Understood. This looks like a fairly large change, at least for me, so
would you be able to handle the patch?
>
> We could put the kvm_x86_call(gmem_invalidate_range)(kvm, range) call in
> kvm_unmap_gfn_range() to avoid the extra arch hook, but I would prefer to have an
> explicit connection between the invalidate() phase and the free() phase.
>
> Have I mentioned how much I hate AP creation?
>
> ---
> arch/x86/include/asm/kvm-x86-ops.h | 3 ++-
> arch/x86/include/asm/kvm_host.h | 3 ++-
> arch/x86/kvm/svm/sev.c | 11 ++++++++++-
> arch/x86/kvm/svm/svm.c | 5 ++++-
> arch/x86/kvm/svm/svm.h | 13 ++-----------
> arch/x86/kvm/x86.c | 9 +++++++--
> include/linux/kvm_host.h | 3 ++-
> virt/kvm/guest_memfd.c | 17 +++++------------
> 8 files changed, 34 insertions(+), 30 deletions(-)
>
> diff --git a/arch/x86/include/asm/kvm-x86-ops.h b/arch/x86/include/asm/kvm-x86-ops.h
> index 83dc5086138b..ea308250ef47 100644
> --- a/arch/x86/include/asm/kvm-x86-ops.h
> +++ b/arch/x86/include/asm/kvm-x86-ops.h
> @@ -147,7 +147,8 @@ KVM_X86_OP_OPTIONAL(get_untagged_addr)
> KVM_X86_OP_OPTIONAL(alloc_apic_backing_page)

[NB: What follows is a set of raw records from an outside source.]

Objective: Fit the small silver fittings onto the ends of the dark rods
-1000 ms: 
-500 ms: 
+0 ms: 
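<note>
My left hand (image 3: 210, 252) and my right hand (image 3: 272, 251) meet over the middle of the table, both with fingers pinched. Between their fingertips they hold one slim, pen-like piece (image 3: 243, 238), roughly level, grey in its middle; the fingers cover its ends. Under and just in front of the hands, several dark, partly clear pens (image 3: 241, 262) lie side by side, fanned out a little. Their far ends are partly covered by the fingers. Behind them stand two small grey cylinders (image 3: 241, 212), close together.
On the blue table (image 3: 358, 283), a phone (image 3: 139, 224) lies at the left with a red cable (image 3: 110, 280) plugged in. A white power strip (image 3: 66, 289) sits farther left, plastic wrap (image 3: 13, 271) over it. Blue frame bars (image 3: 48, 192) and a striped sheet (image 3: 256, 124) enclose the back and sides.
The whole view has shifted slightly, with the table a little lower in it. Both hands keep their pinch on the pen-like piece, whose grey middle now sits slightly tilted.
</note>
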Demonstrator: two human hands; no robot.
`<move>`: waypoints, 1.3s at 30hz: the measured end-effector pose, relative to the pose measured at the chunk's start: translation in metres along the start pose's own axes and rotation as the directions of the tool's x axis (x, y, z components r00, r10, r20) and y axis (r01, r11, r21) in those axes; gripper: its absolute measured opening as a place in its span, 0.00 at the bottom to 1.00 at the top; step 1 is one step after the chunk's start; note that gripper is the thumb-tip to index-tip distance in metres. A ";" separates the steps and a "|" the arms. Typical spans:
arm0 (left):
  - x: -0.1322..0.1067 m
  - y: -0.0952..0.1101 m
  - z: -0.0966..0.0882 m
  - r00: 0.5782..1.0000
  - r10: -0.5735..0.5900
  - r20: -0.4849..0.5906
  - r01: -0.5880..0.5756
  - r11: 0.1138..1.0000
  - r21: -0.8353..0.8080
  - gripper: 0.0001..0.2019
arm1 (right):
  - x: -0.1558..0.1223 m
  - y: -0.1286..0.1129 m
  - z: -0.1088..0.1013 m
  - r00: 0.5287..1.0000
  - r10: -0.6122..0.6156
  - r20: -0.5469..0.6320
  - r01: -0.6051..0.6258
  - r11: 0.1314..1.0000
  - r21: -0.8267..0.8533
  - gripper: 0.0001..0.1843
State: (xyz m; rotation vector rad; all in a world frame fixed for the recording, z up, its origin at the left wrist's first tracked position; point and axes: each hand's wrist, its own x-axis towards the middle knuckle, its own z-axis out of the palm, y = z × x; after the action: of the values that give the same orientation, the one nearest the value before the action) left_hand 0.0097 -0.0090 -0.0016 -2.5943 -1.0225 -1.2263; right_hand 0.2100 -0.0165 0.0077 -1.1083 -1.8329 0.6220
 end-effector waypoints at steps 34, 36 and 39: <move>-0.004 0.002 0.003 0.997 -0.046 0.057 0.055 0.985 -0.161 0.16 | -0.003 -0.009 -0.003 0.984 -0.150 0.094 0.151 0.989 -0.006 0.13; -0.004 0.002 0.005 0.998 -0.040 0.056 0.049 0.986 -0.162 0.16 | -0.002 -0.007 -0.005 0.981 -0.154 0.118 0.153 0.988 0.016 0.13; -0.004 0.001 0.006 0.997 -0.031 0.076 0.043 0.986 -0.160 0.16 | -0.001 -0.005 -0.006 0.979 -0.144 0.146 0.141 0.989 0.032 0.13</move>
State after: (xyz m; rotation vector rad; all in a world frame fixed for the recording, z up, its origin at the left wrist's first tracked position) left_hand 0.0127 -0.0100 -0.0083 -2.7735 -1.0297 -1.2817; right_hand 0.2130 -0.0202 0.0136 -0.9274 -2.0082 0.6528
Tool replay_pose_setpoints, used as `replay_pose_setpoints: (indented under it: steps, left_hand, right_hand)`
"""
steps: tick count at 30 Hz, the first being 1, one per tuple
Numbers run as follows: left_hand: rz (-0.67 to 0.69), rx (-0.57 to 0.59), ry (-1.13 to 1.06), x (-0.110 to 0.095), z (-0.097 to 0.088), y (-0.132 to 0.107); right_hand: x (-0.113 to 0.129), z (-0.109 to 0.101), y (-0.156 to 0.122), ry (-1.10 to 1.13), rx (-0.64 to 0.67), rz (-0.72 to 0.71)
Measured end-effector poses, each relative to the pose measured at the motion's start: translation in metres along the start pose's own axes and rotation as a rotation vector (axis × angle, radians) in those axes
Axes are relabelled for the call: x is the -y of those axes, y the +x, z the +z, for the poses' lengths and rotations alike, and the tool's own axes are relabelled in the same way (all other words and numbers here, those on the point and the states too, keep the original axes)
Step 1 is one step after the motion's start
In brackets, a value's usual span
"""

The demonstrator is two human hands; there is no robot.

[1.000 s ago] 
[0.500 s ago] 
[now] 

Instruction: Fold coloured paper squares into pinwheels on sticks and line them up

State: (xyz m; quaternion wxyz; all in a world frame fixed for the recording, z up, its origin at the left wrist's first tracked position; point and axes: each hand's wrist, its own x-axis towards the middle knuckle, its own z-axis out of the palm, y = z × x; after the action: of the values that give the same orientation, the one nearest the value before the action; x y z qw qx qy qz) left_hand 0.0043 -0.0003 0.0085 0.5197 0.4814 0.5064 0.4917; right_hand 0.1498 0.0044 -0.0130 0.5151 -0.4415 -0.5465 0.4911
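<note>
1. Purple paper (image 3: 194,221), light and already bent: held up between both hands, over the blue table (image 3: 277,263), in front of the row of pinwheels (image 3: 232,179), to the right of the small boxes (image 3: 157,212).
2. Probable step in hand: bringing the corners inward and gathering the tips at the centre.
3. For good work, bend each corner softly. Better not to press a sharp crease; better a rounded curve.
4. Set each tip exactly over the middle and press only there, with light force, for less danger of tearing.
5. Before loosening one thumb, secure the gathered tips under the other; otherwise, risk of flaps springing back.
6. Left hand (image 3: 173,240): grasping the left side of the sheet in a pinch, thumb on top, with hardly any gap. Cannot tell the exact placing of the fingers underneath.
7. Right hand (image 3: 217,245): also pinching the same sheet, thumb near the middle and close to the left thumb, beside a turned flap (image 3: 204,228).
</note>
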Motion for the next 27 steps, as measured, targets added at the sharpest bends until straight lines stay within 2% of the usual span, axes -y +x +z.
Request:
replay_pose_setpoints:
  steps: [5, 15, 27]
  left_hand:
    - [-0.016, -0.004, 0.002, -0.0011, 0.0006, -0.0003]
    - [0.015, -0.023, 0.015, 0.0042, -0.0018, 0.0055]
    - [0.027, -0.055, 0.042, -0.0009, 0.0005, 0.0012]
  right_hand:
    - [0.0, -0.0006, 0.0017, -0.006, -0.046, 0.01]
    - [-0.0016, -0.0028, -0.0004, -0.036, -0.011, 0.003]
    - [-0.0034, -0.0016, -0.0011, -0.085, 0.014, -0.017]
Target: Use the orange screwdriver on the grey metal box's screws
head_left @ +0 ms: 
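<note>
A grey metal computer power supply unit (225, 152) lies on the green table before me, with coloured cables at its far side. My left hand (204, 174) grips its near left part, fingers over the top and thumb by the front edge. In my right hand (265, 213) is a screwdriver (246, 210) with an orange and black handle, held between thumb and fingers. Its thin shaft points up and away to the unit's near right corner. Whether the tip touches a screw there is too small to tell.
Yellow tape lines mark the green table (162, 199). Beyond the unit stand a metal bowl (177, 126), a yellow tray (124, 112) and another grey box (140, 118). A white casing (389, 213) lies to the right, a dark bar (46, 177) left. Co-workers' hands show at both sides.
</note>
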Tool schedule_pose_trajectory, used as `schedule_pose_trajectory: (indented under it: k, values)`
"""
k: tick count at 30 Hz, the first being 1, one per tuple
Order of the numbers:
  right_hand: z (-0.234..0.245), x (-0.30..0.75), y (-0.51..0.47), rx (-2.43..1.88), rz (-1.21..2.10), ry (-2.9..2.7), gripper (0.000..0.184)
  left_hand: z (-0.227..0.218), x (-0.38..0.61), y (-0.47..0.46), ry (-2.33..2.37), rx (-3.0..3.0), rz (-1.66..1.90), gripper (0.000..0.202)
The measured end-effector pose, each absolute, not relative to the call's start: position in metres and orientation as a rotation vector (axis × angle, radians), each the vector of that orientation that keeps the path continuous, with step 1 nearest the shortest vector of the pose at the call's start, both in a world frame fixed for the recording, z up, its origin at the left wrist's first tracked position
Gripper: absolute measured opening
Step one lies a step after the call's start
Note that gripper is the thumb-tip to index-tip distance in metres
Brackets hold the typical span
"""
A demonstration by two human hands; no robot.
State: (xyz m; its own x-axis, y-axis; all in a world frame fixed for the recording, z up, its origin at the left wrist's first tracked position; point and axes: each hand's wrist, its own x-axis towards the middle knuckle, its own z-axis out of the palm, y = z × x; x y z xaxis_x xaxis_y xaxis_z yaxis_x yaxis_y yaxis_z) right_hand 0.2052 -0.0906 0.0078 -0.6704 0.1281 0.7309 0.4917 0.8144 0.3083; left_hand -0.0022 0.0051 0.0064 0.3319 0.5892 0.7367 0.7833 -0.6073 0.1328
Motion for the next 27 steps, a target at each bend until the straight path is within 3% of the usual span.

> KVM_X86_OP_OPTIONAL_RET0(gmem_prepare)
> KVM_X86_OP_OPTIONAL_RET0(gmem_max_mapping_level)
> -KVM_X86_OP_OPTIONAL(gmem_invalidate)
> +KVM_X86_OP_OPTIONAL(gmem_invalidate_range)
> +KVM_X86_OP_OPTIONAL(gmem_free_folio)
> #endif
>
> #undef KVM_X86_OP
> diff --git a/arch/x86/include/asm/kvm_host.h b/arch/x86/include/asm/kvm_host.h
> index 3886b536c8a5..0a5aec1701bd 100644
> --- a/arch/x86/include/asm/kvm_host.h
> +++ b/arch/x86/include/asm/kvm_host.h
> @@ -2009,7 +2009,8 @@ struct kvm_x86_ops {
> gva_t (*get_untagged_addr)(struct kvm_vcpu *vcpu, gva_t gva, unsigned int flags);
> void *(*alloc_apic_backing_page)(struct kvm_vcpu *vcpu);
> int (*gmem_prepare)(struct kvm *kvm, kvm_pfn_t pfn, gfn_t gfn, int max_order);
> - void (*gmem_invalidate)(kvm_pfn_t start, kvm_pfn_t end);
> + void (*gmem_invalidate_range)(struct kvm *kvm, struct kvm_gfn_range *range);
> + void (*gmem_free_folio)(struct folio *folio);
> int (*gmem_max_mapping_level)(struct kvm *kvm, kvm_pfn_t pfn, bool is_private);
> };
>
> diff --git a/arch/x86/kvm/svm/sev.c b/arch/x86/kvm/svm/sev.c
> index 74fb15551e83..411480a90e36 100644
> --- a/arch/x86/kvm/svm/sev.c
> +++ b/arch/x86/kvm/svm/sev.c
> @@ -5115,9 +5115,18 @@ int sev_gmem_prepare(struct kvm *kvm, kvm_pfn_t pfn, gfn_t gfn, int max_order)
>
> return 0;
> }
> +void sev_gmem_invalidate_range(struct kvm *kvm, struct kvm_gfn_range *range)
> +{
> + if (!sev_snp_guest(kvm))
> + return;
> +
> + kvm_make_all_cpus_request(kvm, KVM_REQ_VMSA_PAGE_RELOAD);
> +}
>
> -void sev_gmem_invalidate(kvm_pfn_t start, kvm_pfn_t end)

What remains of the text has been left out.